We open each chapter with a quote that captures a familiar misconception that the chapter will address. The chapters are written to be building blocks; because each chapter builds upon the previous, they are best read in sequence. The issues are complex, political, and often emotionally charged, and if readers have difficulty understanding a key idea from one chapter, they may have difficulty carrying the idea forward into the next. For these reasons, the book has the following features:. Definition Boxes in which we define key terms. Stop Boxes to serve as reminders of key ideas from previous chapters and to help with difficult or challenging concepts.
Perspective Check Boxes to draw attention to alternative standpoints on examples used in the text. Discussion Questions and Extension Activities for those who are using the book in a class, workshop, or study group. Patterns related to specific dynamics of oppression and how to practice recognizing them. A Glossary of terms used in the book and guide to language use.
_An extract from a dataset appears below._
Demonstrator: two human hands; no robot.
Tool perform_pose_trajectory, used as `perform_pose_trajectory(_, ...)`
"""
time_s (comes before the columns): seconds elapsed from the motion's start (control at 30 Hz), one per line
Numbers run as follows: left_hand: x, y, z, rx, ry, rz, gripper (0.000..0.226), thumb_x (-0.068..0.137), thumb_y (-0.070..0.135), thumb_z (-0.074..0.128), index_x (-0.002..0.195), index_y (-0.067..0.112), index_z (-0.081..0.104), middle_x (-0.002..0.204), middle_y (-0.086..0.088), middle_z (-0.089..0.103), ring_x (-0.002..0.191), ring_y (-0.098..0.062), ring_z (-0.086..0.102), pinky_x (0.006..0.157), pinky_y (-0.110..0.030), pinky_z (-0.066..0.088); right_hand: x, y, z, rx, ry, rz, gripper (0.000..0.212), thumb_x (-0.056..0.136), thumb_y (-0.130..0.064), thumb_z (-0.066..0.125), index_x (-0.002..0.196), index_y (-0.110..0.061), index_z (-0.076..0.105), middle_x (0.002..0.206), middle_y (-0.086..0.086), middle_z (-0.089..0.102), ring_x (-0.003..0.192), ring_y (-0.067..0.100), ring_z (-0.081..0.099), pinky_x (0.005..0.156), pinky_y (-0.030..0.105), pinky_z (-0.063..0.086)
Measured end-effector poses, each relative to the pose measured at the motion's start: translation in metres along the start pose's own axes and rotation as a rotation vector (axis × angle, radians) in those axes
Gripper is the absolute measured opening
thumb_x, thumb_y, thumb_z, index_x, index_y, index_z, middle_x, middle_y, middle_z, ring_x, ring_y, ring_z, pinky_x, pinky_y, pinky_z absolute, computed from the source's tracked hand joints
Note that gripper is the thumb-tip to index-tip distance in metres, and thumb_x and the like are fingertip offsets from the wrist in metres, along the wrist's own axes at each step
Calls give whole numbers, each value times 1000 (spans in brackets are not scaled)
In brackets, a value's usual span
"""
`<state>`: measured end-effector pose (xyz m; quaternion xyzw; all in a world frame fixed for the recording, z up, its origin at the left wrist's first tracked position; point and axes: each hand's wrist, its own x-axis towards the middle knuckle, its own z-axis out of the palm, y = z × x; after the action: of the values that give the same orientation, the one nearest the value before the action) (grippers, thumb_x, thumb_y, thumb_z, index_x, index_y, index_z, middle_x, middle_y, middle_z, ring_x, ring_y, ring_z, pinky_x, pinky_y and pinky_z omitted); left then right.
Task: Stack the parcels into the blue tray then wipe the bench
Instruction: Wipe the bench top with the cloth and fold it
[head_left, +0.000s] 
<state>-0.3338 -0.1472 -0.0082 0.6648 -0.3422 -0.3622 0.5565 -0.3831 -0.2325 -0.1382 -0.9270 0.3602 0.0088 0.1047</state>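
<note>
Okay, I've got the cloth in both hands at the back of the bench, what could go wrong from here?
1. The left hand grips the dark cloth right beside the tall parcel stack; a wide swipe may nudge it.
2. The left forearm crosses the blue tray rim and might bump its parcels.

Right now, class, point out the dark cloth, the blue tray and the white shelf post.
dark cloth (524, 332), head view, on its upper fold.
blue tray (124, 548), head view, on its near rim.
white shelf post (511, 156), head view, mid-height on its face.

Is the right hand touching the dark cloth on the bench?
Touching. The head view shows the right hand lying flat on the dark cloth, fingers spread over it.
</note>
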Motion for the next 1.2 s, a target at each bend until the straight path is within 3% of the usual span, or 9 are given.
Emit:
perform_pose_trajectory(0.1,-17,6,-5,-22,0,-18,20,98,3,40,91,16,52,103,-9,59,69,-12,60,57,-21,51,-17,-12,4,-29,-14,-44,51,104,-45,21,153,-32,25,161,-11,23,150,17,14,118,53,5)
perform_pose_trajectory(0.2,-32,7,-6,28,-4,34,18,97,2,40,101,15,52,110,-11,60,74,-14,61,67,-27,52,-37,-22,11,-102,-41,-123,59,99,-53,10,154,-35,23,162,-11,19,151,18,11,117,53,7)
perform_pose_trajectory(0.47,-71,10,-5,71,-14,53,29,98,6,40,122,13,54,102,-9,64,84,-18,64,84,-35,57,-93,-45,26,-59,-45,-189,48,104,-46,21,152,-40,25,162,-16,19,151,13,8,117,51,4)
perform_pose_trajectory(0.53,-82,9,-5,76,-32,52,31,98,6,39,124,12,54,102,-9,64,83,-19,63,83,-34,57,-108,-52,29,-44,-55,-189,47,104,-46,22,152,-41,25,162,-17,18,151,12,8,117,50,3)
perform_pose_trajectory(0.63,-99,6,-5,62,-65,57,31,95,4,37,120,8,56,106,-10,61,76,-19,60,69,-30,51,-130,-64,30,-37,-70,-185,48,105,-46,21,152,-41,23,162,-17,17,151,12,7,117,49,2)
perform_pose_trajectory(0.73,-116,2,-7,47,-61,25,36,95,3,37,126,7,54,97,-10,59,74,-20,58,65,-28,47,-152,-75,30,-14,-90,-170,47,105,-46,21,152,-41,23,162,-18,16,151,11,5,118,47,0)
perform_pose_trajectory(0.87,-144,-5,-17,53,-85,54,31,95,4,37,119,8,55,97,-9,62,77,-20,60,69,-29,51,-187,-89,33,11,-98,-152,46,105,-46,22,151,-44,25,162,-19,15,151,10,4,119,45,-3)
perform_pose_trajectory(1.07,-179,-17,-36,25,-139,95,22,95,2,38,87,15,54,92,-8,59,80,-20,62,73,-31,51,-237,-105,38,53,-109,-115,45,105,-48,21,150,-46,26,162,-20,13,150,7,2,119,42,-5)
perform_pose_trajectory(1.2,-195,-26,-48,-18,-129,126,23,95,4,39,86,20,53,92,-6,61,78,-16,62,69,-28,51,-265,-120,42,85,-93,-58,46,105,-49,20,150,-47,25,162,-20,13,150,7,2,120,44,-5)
We address some of the common challenges and present five guidelines or dispositions that can help ensure a constructive learning experience in the social justice classroom. These guidelines include how to reframe student beliefs and expectations about course grading and assessment. We explain the theoretical perspective known as Critical Theory and provide a brief sketch of key ideas relevant to our approach. The concept of knowledge construction is introduced. This chapter clarifies the difference between the opinions that readers already hold on a topic and the informed knowledge that we wish to provide and foster.
We introduce the relationship between being an individual and being a member of multiple social groups such as race, gender, and class. The chapter explains how important it is for us to understand that our ideas, views, and opinions are not objective and independent, but rather the result of myriad social messages and conditioning forces. We take the reader beyond the common conception of parents and families as the sole forces of socialization and describe how other institutions work to form our worldviews.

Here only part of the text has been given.